Statistically rigorous evaluation should be available to academics, researchers, hobbyists, and alike.

Make correct evaluation easy and incorrect evaluation harder¶

Evaluation and statistical testing should be accessible, but not at the cost of correctness.

Evaluatio is designed to:

make common evaluation workflows straightforward
guide users toward statistically sound practices
highlight common pitfalls and invalid comparisons

Strong typing and explicit interfaces¶

Clear interfaces lead to more reliable results.

Evaluatio emphasises:

strong type annotations
predictable return types
structured outputs with named fields

This reduces ambiguity, improves readability and developer experience, and helps catch errors early.

Purpose-driven design¶

Features are not added unless they serve a clear purpose.
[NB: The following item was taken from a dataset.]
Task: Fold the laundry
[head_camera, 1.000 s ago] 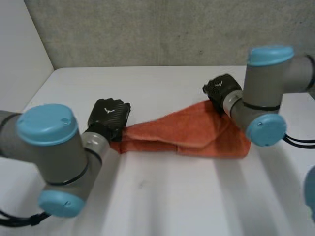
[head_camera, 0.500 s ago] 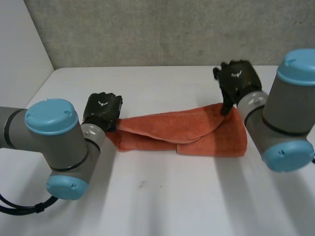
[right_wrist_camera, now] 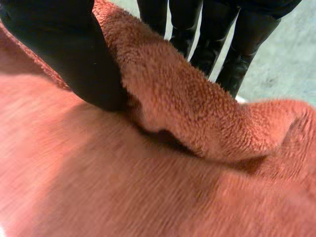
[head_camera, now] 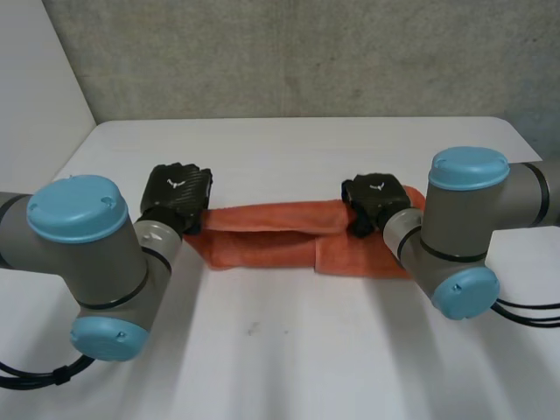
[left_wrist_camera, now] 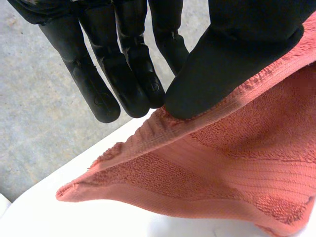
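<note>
White table bears a limp orange terry towel, likely light and floppy, best gripped at its hem, where left hand and right hand pinch it thumb-to-fingers.

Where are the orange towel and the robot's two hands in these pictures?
orange towel (head_camera: 262,245): head view, middle of the cloth.
left hand (head_camera: 178,194): head view, back of the hand.
right hand (head_camera: 374,196): head view, back of the hand.

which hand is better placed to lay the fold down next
Likely the right: the right hand pinches a fold of the towel directly over its lower layer, while the left hand pinches the edge at its end.
</note>
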Controlling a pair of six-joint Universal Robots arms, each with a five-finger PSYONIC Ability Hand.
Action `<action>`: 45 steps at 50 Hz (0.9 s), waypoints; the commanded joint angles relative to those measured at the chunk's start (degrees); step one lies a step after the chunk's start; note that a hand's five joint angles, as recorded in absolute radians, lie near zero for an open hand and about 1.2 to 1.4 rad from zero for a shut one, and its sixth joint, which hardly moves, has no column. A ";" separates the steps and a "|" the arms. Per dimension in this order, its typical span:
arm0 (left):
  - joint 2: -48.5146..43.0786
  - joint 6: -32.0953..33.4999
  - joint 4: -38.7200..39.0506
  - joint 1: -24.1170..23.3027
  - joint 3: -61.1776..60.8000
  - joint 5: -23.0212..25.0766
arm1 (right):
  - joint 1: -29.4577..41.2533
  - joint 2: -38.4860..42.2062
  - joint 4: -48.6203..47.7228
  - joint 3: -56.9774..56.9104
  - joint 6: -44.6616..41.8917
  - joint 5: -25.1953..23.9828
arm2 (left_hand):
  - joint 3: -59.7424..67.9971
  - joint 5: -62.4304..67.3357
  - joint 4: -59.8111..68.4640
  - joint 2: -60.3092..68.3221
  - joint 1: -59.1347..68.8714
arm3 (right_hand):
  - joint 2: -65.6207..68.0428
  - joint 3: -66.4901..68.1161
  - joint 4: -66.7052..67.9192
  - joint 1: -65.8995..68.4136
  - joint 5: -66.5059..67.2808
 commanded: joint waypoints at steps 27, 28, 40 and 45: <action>26.43 -3.82 -1.99 -2.90 -6.57 0.01 | -4.71 -23.82 36.96 -7.65 -20.57 -6.76 | 10.38 12.29 10.25 10.24 12.63 | 12.94 13.83 13.35 26.69 16.45; 24.60 -3.82 -1.99 -2.90 -7.09 0.01 | -4.62 -22.50 37.14 -7.38 -20.92 -6.67 | 10.38 12.29 10.25 10.24 12.63 | 12.94 13.83 13.35 26.69 16.45; 9.73 -3.56 -1.37 -2.82 -3.67 0.19 | -4.53 -14.75 34.68 -9.66 -23.83 -6.05 | 10.38 12.29 10.25 10.24 12.63 | 12.94 13.83 13.35 26.69 16.45; 6.31 -3.30 0.46 -2.90 8.42 -0.08 | -4.27 -11.85 19.52 -19.92 -24.97 -3.78 | 10.38 12.29 10.25 10.24 12.63 | 12.94 13.83 13.35 26.69 16.45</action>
A new metric or functionality should:

solve a real problem
improve correctness, performance, or usability
integrate cleanly with the rest of the library

Evaluatio does not aim to reimplement existing tools without a clear benefit. In many circumstances, sign-posting users to existing tools is preferable.

Reproducibility and shared standards¶

Reliable evaluation requires shared understanding.

Evaluatio encourages:

reproducible evaluation pipelines
transparent statistical methodology
community review and iteration on best practices

By aligning on common tools and principles, we can make evaluation results more comparable, interpretable, and trustworthy.